§ What is needed
Using the records below, output the stretch that opens with the line containing "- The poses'" and closes with the line containing "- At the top", exactly and including both lines, with nothing more.

Dataset content: Begin

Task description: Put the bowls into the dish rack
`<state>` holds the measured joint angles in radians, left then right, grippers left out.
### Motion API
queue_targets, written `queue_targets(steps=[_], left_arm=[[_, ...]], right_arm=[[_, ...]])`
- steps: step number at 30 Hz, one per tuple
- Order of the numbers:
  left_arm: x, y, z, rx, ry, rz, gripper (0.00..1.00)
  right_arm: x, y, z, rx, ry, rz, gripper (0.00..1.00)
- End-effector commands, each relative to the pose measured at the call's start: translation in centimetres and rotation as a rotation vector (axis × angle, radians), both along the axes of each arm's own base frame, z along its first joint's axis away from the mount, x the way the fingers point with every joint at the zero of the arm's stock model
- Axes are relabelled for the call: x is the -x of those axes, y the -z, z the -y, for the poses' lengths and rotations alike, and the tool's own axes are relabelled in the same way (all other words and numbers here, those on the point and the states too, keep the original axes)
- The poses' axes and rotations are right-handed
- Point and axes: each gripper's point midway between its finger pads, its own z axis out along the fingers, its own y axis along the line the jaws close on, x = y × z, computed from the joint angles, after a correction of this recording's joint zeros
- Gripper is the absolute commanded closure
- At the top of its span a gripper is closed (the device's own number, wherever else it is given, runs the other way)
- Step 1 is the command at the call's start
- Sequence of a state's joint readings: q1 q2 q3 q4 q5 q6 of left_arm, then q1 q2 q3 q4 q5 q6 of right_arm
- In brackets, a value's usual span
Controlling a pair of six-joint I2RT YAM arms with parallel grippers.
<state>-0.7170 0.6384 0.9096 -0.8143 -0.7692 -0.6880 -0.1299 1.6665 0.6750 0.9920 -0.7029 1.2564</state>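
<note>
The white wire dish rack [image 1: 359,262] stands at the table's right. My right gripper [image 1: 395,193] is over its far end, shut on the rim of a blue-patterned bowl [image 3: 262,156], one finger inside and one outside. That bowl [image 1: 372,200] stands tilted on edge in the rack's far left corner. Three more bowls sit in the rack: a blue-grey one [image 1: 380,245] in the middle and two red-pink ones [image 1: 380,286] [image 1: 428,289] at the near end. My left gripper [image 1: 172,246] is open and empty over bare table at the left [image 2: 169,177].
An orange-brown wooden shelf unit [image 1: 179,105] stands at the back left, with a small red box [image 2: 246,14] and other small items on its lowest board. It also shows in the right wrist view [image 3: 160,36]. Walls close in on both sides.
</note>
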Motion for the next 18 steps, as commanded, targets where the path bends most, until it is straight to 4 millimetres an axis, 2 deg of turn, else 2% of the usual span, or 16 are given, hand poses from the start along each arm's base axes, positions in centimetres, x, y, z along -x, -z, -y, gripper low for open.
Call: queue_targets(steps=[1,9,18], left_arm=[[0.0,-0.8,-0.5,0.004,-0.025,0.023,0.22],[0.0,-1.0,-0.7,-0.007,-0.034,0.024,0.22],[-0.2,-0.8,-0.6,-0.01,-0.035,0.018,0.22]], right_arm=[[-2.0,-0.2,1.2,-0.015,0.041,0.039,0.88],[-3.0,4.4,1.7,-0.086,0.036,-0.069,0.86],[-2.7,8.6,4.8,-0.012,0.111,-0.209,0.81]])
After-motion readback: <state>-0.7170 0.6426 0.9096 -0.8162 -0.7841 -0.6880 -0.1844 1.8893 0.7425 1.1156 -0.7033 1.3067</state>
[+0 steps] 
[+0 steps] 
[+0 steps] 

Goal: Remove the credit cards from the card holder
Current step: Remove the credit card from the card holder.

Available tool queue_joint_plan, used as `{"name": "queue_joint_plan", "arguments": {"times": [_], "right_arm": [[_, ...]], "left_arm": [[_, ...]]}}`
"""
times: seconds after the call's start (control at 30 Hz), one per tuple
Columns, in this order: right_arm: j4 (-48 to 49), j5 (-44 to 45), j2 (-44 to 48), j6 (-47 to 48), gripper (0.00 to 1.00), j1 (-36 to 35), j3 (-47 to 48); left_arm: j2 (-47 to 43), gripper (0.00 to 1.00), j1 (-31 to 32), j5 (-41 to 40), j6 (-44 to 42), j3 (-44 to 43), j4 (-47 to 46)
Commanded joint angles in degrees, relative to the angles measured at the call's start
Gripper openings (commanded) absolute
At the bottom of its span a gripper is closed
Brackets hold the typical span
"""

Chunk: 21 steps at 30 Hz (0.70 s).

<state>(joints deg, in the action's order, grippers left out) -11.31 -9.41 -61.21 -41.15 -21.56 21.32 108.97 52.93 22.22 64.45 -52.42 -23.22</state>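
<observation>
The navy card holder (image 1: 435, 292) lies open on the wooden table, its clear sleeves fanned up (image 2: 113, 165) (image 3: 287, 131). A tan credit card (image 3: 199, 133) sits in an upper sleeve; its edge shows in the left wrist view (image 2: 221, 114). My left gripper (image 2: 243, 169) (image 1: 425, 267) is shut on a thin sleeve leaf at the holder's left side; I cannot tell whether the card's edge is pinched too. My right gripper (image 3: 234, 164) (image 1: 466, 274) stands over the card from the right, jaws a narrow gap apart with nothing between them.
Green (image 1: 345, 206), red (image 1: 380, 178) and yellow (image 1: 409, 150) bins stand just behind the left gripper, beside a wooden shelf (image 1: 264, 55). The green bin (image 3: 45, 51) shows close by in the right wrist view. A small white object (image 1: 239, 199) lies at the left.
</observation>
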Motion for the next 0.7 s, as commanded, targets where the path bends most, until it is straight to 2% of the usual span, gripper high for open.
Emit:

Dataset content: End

§ Worked solution
- The poses' axes and rotations are right-handed
- Point and axes: each gripper's point midway between its finger pads, its own z axis out along the fingers, its own y axis along the line the jaws close on, x = y × z, computed from the joint angles, after a correction of this recording's joint zeros
- Gripper is the absolute commanded closure
- At the top of its span a gripper is closed (the device's own number, wherever else it is given, runs the other way)

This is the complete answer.